Me asomé por la ventana y el montón de tierra que escondía el cuerpo, mostraba las primeras señales de vida cuando unas flores moradas y silvestres, se hicieron paso entre los surcos de tierra. Prendí un cigarrillo y dediqué varios minutos a observar el cuerpo oculto, bajo la tierra, como debía ser. Unos niños jugaban en la calle, pateaban el balón y de vez en cuando, este pasaba por el montón de tierra y salía disparado contra mis paredes. La primera vez que lo hicieron me miraron con una mezcla de susto y desafío. Les sonreí de regreso y manoteé para invitarlos a recoger su balón. El cigarrillo hizo una estela de humo. Entraron al jardín por mi pelota. Pisaron el cuerpo. No lo escuches, me dije.
Esa noche me encargué de todo. Hice pedazos el cuerpo, lo bañé en ácido, limpié la sangre en la habitación, compré boletos a ningún lugar usando su tarjeta de crédito, hice una lista de todos los detalles, todos los ángulos posibles. Jamás me había dedicado tanto a un trabajo. Pero los alaridos… siguen ahí.
Su familia ya no me hablaba por teléfono para preguntarme si ella se había comunicado conmigo. Se fue, les dije, se fue para ya no regresar. Entonces tuve la suerte del culpable–. Si quieres venir en Navidad, eres bienvenido. Probablemente nos veamos todos en Navidad. Ella regresará –Me dijo su padre. Un año entero para que el cuerpo se desapareciera bajo la tierra. Los gusanos, los escarabajos, las hormigas, los rayos ultravioletas, un dios lo harían polvo bajo la tierra, bajo ese montón de tierra donde una pelota pasa y los niños continúan persiguiéndola porque son terribles como futbolistas. El cuerpo gritaba cada que sus pies pequeños pisaban el jardín para recoger el balón. Podía escucharlo. ¿Soy el único que lo escucha? Alaridos de mediodía.
¿Vinieron a preguntar por ella? Por supuesto que sí. Vino la policía (varias veces) y un investigador privado contactado por su familia.
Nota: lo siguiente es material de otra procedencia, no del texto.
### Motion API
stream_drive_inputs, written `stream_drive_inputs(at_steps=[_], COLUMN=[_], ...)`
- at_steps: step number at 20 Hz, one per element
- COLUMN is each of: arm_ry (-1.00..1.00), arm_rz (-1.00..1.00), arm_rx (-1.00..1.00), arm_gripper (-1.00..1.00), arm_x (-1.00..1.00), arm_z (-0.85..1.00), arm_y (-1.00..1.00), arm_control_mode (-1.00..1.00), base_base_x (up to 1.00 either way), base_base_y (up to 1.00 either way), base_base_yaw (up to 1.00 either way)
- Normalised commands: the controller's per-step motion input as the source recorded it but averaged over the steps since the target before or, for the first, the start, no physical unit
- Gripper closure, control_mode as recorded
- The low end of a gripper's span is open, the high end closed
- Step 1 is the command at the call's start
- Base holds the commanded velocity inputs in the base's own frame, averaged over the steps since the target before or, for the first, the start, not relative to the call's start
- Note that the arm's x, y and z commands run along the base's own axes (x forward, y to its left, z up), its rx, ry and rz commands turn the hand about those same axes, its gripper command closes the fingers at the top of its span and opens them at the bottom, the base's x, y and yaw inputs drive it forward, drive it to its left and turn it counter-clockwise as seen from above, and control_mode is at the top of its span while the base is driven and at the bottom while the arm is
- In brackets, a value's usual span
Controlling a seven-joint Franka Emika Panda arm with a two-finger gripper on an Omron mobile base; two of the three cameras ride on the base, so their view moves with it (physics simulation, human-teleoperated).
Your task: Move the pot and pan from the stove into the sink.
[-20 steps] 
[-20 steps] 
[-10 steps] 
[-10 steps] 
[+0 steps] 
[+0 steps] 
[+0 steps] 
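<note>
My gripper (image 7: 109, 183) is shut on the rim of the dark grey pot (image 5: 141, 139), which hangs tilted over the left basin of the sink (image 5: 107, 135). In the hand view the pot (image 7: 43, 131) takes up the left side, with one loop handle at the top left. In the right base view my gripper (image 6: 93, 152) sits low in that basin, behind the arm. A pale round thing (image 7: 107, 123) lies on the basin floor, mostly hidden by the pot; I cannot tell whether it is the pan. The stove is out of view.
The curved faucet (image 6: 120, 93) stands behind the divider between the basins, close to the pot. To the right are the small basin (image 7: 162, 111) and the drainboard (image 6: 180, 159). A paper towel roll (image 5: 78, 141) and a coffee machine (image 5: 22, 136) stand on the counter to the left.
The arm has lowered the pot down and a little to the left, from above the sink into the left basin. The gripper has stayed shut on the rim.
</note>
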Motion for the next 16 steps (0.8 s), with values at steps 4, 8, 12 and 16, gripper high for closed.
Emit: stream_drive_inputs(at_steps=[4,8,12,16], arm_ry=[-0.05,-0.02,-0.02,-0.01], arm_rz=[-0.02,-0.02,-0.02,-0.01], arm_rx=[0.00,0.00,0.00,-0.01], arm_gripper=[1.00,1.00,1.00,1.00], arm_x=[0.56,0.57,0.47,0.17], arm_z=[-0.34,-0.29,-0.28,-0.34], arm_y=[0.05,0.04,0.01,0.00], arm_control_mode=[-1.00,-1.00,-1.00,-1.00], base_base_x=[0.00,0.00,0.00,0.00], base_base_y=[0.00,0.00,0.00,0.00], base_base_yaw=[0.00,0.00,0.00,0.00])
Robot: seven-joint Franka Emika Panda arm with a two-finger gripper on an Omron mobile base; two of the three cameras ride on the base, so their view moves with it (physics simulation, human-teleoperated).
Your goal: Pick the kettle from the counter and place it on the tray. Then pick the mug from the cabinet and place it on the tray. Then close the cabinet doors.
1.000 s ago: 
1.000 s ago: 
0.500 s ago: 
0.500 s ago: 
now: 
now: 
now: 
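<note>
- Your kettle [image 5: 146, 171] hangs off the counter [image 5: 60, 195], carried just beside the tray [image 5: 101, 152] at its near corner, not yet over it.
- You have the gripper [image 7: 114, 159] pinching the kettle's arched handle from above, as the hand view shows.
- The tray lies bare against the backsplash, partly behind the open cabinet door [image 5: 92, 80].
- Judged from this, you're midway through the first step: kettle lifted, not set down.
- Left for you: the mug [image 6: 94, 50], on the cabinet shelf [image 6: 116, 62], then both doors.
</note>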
Sus pies pisaron sobre el montón de tierra cuando caminaron a mi puerta y tocaron con fuerza, como lo hacen todas las figuras con una autoridad sobre los hombros, pero su eficiencia o el temor a la verdad, les impidió descubrir el cuerpo bajo sus pies. No tenían oído para escuchar sus gritos. El cuerpo esperaba un descanso definitivo. Hicieron sus preguntas, yo respondí y a medida que recordaba nuestros momentos juntos, desde el inicio hasta el final, lágrimas se acumulaban en mis ojos y mi nariz moqueaba. No veas a un hombre llorar, me decía mi abuela, es lo más triste del mundo. En cada ocasión me temblaban las manos, en cada ocasión hacía una pausa dramática para encender el cigarrillo que me traería paz, en cada ocasión los policías, los detectives privados, los vigilantes, ponían una mano sobre mi hombro y me dejaban en paz. Era la suerte del culpable. Esa suerte que se caracteriza por presentarse cuando más la necesitas, pero menos satisfacción te deja porque en algún lado, un resquicio del alma, deseas que te descubran bajo la red de mentiras y te retiren la máscara.
Los niños patearon el balón lo suficientemente alto y llegó a mi techo. Escuché el rebote del balón. Se perdió para siempre, les grité a los niños, aventé el cigarrillo al jardín y me alejé de la ventana. Por fin, pensé, dejarán de pisar el cuerpo y tal vez así deje de gritar. Uno de los niños golpeó mi coche. Tronó un vidrio, probablemente uno de los faros. Un pequeño precio a pagar por esconder un cuerpo en mi jardín.